Content starts

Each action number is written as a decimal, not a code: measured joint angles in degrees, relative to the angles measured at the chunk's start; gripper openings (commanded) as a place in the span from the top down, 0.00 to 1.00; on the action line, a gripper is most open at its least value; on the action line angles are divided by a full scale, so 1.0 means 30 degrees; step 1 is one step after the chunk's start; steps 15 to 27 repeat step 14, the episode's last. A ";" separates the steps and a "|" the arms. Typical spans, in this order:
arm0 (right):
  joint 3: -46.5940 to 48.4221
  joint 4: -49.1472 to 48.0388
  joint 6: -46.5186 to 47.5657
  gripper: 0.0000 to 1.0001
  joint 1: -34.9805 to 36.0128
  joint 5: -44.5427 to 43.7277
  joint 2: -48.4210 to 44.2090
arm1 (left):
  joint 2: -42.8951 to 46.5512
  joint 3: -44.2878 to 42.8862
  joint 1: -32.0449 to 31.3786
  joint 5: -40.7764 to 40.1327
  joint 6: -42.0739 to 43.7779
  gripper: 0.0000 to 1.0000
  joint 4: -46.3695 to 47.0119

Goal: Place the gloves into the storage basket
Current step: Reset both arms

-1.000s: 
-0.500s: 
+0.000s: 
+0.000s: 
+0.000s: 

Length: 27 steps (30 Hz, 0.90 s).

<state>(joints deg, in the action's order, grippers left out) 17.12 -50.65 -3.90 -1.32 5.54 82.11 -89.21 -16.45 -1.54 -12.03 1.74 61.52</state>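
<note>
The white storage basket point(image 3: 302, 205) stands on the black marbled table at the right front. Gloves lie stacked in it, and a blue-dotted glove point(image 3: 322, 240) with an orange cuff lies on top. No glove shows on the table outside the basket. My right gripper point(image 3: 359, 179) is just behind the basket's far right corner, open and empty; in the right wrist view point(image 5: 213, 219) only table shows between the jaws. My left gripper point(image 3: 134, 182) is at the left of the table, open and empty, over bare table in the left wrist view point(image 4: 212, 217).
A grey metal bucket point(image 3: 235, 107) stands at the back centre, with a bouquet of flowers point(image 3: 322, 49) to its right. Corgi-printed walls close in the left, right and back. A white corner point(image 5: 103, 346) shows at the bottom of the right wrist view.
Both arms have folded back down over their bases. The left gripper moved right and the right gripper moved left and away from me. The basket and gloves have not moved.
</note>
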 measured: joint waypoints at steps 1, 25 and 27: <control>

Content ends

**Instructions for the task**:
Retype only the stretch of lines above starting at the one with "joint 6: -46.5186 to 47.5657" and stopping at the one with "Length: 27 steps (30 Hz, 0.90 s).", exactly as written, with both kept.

**Answer section**:
  joint 6: -46.5186 to 47.5657
  gripper: 0.0000 to 1.0001
  joint 1: -34.9805 to 36.0128
  joint 5: -44.5427 to 43.7277
  joint 2: -48.4210 to 44.2090
arm1 (left):
  joint 2: -42.8951 to 46.5512
  joint 3: -44.2878 to 42.8862
  joint 1: -32.0449 to 31.3786
  joint 5: -40.7764 to 40.1327
  joint 6: -42.0739 to 43.7779
  gripper: 0.0000 to 1.0000
  joint 4: -46.3695 to 47.0119

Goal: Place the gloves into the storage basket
Current step: Reset both arms

-1.000s: 
-0.500s: 
+0.000s: 
+0.000s: 
+0.000s: 

Length: 27 steps (30 Hz, 0.90 s).

Nothing else is part of this answer.